## Try it
Copy the following data exactly and drop the pictures.

Collected data section start

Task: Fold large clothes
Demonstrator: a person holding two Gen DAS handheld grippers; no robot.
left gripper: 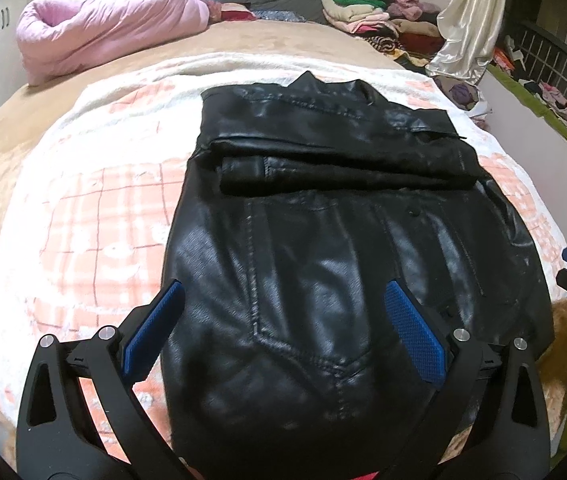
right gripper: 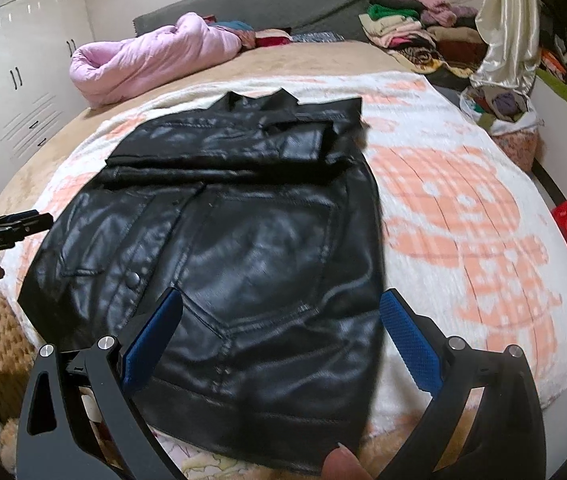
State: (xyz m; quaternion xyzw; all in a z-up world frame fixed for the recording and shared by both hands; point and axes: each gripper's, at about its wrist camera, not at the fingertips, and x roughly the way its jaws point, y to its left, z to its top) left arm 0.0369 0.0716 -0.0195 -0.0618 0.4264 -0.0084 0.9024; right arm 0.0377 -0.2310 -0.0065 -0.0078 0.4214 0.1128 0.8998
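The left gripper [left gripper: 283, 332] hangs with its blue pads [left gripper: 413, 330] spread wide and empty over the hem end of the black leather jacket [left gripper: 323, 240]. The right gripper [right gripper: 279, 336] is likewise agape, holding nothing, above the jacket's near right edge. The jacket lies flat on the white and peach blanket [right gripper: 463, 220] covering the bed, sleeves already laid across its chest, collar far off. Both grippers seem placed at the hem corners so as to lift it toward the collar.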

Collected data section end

## Expected output
Task: Fold large clothes
Demonstrator: a person holding two Gen DAS handheld grippers; no robot.
left gripper: 
right gripper: 
State: (xyz m; quaternion xyzw; all in a z-up world frame fixed for the recording and shared by both hands; point and axes: each gripper's, at about its wrist camera, not at the fingertips, and x roughly the way its jaws point, y to its left, z to its top) left arm 0.0369 0.0716 -0.0195 -0.0618 0.4264 -0.0084 0.9024; right arm 0.0377 -0.2310 -0.0065 -0.0078 0.4214 0.1128 0.8998
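The left gripper [left gripper: 283, 332] hangs with its blue pads [left gripper: 413, 330] spread wide and empty over the hem end of the black leather jacket [left gripper: 323, 240]. The right gripper [right gripper: 279, 336] is likewise agape, holding nothing, above the jacket's near right edge. The jacket lies flat on the white and peach blanket [right gripper: 463, 220] covering the bed, sleeves already laid across its chest, collar far off. Both grippers seem placed at the hem corners so as to lift it toward the collar.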

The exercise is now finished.